• [Exercise aim]:
The answer is all of the entries below, repeated exactly and free of pictures.
** Opening Material provided block **
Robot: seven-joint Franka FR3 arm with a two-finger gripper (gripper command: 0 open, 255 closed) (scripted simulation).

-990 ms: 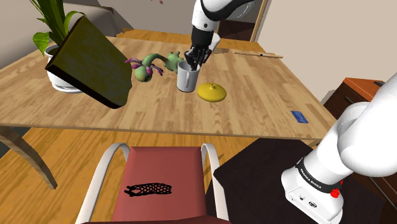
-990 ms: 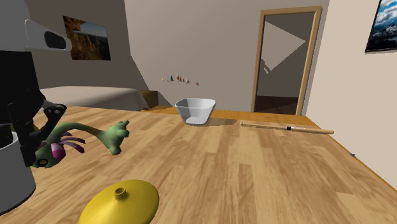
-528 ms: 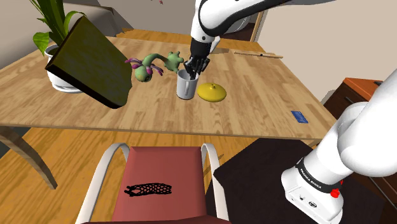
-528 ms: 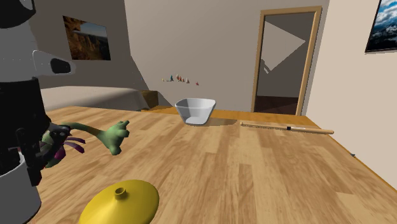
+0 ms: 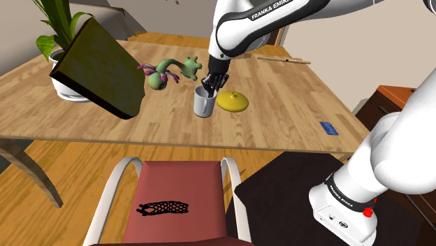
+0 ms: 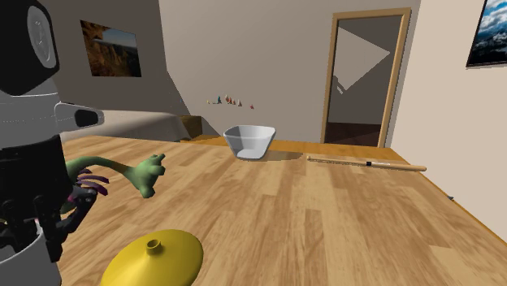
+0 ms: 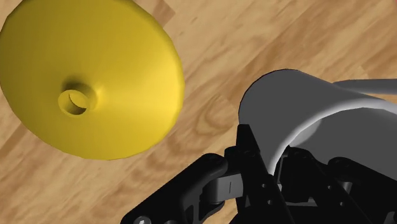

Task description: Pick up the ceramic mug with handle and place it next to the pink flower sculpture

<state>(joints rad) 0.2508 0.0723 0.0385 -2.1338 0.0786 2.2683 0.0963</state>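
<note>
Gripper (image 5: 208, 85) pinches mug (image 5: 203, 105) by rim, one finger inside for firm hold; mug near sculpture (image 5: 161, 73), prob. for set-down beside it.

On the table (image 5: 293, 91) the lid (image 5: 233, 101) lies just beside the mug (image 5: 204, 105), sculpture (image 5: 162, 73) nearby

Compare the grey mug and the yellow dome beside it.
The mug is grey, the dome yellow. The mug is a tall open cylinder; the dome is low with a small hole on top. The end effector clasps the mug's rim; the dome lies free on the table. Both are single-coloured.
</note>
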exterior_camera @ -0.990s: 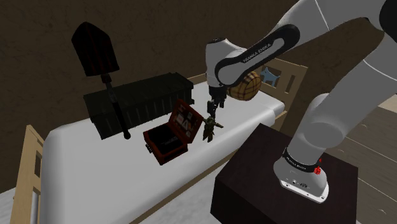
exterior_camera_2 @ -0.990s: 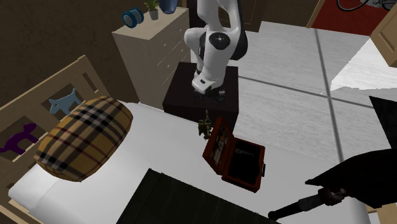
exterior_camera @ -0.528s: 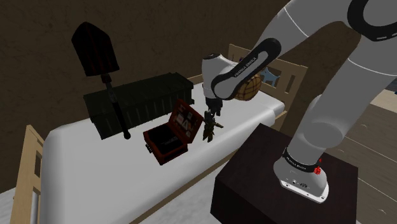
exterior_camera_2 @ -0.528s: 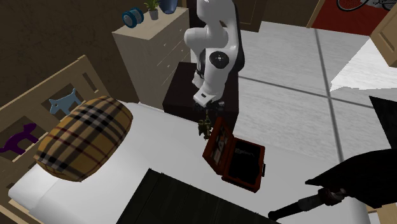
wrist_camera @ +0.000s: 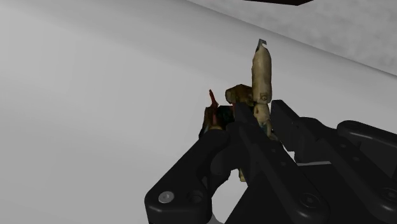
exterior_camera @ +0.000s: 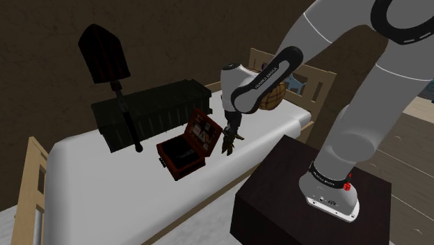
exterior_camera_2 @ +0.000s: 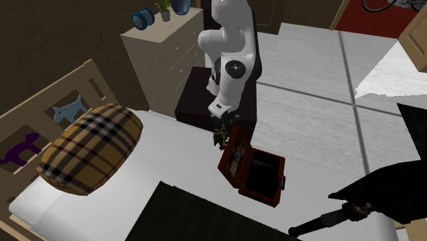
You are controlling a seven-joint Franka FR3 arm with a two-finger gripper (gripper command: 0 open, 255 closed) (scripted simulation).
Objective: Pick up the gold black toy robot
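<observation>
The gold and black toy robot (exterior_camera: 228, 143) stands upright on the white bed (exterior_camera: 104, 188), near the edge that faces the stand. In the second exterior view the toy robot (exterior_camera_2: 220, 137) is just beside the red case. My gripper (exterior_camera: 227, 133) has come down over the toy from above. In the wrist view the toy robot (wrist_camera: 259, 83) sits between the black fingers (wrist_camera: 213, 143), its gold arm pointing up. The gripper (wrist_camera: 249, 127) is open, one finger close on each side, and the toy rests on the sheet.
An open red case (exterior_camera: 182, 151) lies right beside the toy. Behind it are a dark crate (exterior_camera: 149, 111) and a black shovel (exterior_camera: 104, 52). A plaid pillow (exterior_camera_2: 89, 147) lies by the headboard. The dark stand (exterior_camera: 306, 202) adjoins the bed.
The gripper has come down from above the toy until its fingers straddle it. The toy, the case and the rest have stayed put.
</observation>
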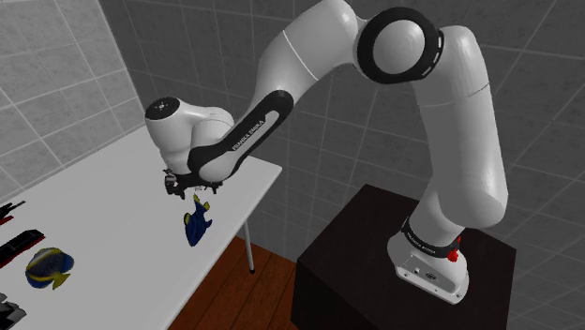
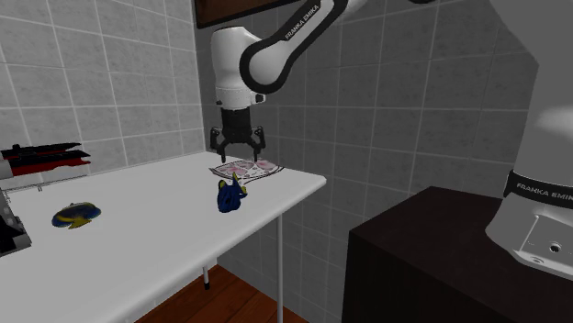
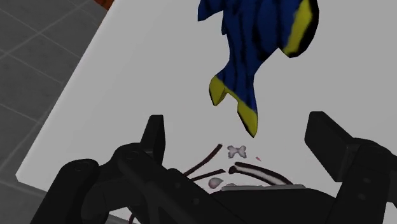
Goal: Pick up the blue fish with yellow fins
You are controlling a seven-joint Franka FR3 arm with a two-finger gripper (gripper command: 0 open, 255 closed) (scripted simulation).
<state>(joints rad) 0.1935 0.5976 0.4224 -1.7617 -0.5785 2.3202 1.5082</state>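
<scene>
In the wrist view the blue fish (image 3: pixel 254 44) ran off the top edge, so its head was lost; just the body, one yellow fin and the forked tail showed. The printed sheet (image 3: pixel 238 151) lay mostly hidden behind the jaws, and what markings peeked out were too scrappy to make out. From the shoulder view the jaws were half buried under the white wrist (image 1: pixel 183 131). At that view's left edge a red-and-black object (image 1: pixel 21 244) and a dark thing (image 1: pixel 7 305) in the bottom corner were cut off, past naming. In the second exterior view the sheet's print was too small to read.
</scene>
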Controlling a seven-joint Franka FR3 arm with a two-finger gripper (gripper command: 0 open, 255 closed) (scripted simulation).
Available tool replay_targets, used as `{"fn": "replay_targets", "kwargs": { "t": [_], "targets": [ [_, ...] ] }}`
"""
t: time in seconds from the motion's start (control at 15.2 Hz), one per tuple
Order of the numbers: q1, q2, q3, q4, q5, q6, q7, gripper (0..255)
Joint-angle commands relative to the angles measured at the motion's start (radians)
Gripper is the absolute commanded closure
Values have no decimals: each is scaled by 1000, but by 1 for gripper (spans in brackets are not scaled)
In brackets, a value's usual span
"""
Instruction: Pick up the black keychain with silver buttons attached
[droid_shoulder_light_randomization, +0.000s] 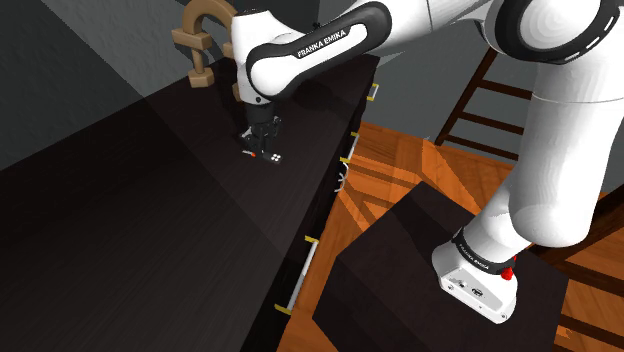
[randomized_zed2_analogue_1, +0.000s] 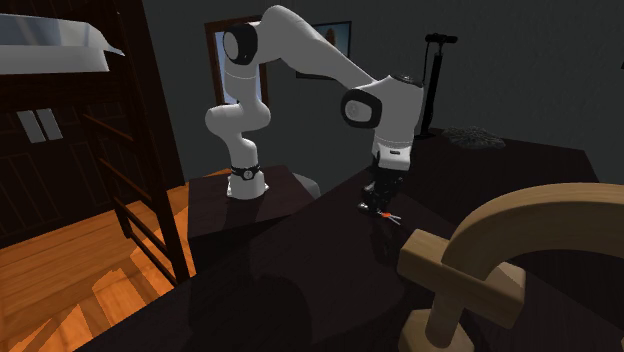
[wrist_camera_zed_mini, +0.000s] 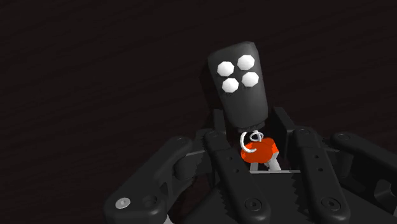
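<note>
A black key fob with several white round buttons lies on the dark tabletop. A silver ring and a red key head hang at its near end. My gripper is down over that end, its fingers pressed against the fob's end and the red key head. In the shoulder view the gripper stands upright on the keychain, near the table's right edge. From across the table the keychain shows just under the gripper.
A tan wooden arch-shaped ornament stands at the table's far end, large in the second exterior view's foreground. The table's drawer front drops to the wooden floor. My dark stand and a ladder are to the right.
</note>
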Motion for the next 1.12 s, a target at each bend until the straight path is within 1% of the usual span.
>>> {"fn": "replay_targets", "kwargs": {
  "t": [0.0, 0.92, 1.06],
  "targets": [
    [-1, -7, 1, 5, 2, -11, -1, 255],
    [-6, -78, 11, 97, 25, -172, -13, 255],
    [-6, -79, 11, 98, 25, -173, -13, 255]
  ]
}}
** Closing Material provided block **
• [Task response]:
Robot: seven-joint Franka FR3 arm with a two-finger gripper (gripper command: 0 open, 255 closed) (scripted simulation).

-990 ms: 
-990 ms: 
-528 ms: 
-528 ms: 
+0 ms: 
+0 ms: 
+0 ms: 

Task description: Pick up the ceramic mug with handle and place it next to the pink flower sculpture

<state>(joints rad) 0.2508 0.0723 0.0385 -2.1338 0.0786 2.2683 0.0963</state>
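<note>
Gripper (image 5: 208, 85) pinches mug (image 5: 203, 105) by rim, one finger inside for firm hold; mug near sculpture (image 5: 161, 73), prob. for set-down beside it.

On the table (image 5: 293, 91) the lid (image 5: 233, 101) lies just beside the mug (image 5: 204, 105), sculpture (image 5: 162, 73) nearby

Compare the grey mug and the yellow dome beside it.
The mug is grey, the dome yellow. The mug is a tall open cylinder; the dome is low with a small hole on top. The end effector clasps the mug's rim; the dome lies free on the table. Both are single-coloured.
</note>
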exterior_camera @ -0.990s: 
exterior_camera_2 @ -0.990s: 
exterior_camera @ -0.528s: 
exterior_camera_2 @ -0.528s: 
wrist_camera @ +0.000s: 
exterior_camera @ +0.000s: 
exterior_camera_2 @ +0.000s: 
You are controlling a seven-joint Franka FR3 arm with a two-finger gripper (gripper command: 0 open, 255 closed) (scripted simulation).
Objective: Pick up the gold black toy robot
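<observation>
The gold and black toy robot (exterior_camera: 228, 143) stands upright on the white bed (exterior_camera: 104, 188), near the edge that faces the stand. In the second exterior view the toy robot (exterior_camera_2: 220, 137) is just beside the red case. My gripper (exterior_camera: 227, 133) has come down over the toy from above. In the wrist view the toy robot (wrist_camera: 259, 83) sits between the black fingers (wrist_camera: 213, 143), its gold arm pointing up. The gripper (wrist_camera: 249, 127) is open, one finger close on each side, and the toy rests on the sheet.
An open red case (exterior_camera: 182, 151) lies right beside the toy. Behind it are a dark crate (exterior_camera: 149, 111) and a black shovel (exterior_camera: 104, 52). A plaid pillow (exterior_camera_2: 89, 147) lies by the headboard. The dark stand (exterior_camera: 306, 202) adjoins the bed.
The gripper has come down from above the toy until its fingers straddle it. The toy, the case and the rest have stayed put.
</observation>
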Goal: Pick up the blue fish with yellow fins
You are controlling a seven-joint Franka FR3 arm with a two-finger gripper (gripper command: 0 open, 255 closed) (scripted simulation).
<state>(joints rad) 0.1935 0.5976 0.4224 -1.7617 -0.5785 2.3202 1.5082</state>
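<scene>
In the wrist view the blue fish (image 3: pixel 254 44) ran off the top edge, so its head was lost; just the body, one yellow fin and the forked tail showed. The printed sheet (image 3: pixel 238 151) lay mostly hidden behind the jaws, and what markings peeked out were too scrappy to make out. From the shoulder view the jaws were half buried under the white wrist (image 1: pixel 183 131). At that view's left edge a red-and-black object (image 1: pixel 21 244) and a dark thing (image 1: pixel 7 305) in the bottom corner were cut off, past naming. In the second exterior view the sheet's print was too small to read.
</scene>
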Controlling a seven-joint Franka FR3 arm with a two-finger gripper (gripper command: 0 open, 255 closed) (scripted simulation).
Available tool replay_targets, used as `{"fn": "replay_targets", "kwargs": { "t": [_], "targets": [ [_, ...] ] }}`
"""
t: time in seconds from the motion's start (control at 15.2 Hz), one per tuple
Order of the numbers: q1, q2, q3, q4, q5, q6, q7, gripper (0..255)
Joint-angle commands relative to the angles measured at the motion's start (radians)
Gripper is the absolute commanded closure
Values have no decimals: each is scaled by 1000, but by 1 for gripper (spans in brackets are not scaled)
In brackets, a value's usual span
"""
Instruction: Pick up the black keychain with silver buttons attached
[droid_shoulder_light_randomization, +0.000s] 
[randomized_zed2_analogue_1, +0.000s] 
[wrist_camera_zed_mini, +0.000s] 
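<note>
A black key fob with several white round buttons lies on the dark tabletop. A silver ring and a red key head hang at its near end. My gripper is down over that end, its fingers pressed against the fob's end and the red key head. In the shoulder view the gripper stands upright on the keychain, near the table's right edge. From across the table the keychain shows just under the gripper.
A tan wooden arch-shaped ornament stands at the table's far end, large in the second exterior view's foreground. The table's drawer front drops to the wooden floor. My dark stand and a ladder are to the right.
</note>
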Motion for the next 1.12 s, a target at each bend until the straight path is within 1% of the usual span.
>>> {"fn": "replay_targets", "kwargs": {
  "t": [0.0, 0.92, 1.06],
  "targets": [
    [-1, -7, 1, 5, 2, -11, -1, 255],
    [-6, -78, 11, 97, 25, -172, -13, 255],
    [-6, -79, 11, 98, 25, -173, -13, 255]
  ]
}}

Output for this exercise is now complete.